“This is a comprehensive introductory course, as ecoliteracy is a big topic. It means becoming familiar with ecological philosophy, ethics, law, psychology, science and economics that an ecological worldview advances and I share examples of creatives pioneering this path.”
Cathy Fitzgerald‘s online learning offers a means to rapidly bring ecological literacy to the creative sector.
“Just as in her own art, where she is growing a forest, in her teaching she draws together the disparate roots, branches, leaves, seeds and flowers, leaving a healthy forest to flourish for itself. I am very grateful. ”

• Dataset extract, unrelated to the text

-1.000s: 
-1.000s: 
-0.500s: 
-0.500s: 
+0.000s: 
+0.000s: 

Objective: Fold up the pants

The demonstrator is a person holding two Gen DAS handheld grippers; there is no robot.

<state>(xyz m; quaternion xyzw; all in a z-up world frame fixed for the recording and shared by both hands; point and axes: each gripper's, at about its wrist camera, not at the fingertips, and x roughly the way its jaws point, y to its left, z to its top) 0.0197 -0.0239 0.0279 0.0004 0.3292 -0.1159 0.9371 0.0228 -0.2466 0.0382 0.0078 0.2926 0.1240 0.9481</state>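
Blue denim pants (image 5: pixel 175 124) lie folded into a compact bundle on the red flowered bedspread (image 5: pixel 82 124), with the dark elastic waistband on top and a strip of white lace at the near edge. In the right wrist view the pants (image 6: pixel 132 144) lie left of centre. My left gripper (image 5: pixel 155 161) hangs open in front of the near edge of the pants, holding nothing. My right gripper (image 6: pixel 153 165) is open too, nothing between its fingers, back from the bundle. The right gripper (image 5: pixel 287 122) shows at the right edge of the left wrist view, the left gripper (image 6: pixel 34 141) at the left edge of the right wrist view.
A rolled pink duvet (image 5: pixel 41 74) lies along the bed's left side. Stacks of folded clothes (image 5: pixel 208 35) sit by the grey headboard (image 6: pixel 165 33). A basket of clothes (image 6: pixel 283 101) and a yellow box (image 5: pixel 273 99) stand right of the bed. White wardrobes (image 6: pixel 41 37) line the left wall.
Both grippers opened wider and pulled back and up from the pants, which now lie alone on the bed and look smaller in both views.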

Shane Finan — a visual artist in Wicklow, Ireland — took part in Cathy Fitzgerald’s Haumea Online Essential Ecoliteracy course for Creatives and Art Professionals in 2020.
Cathy Fitzgerald is an artist and researcher exploring ecosocial wellbeing by bringing art and non-art practices together in creative practice and offering Ecoliteracy learning for the arts.
My background in research science, art professional development and doctoral-level knowledge of ecological art practice means for several decades I have been keenly aware of the vast cultural dilemma we face. In 2016, when submitting my Creative Practice-led doctoral thesis —The Ecological Turn: Living Well with Forests… — I realised that economically challenged art education institutes would have little ability to pivot towards training their staff, reorientating their curricula to encompass ecoliteracy. Having an MA in new media, and experience of fostering online professional development for creative communities, I briefly speculated that online learning might offer a means to rapidly bring this knowledge to the creative sector.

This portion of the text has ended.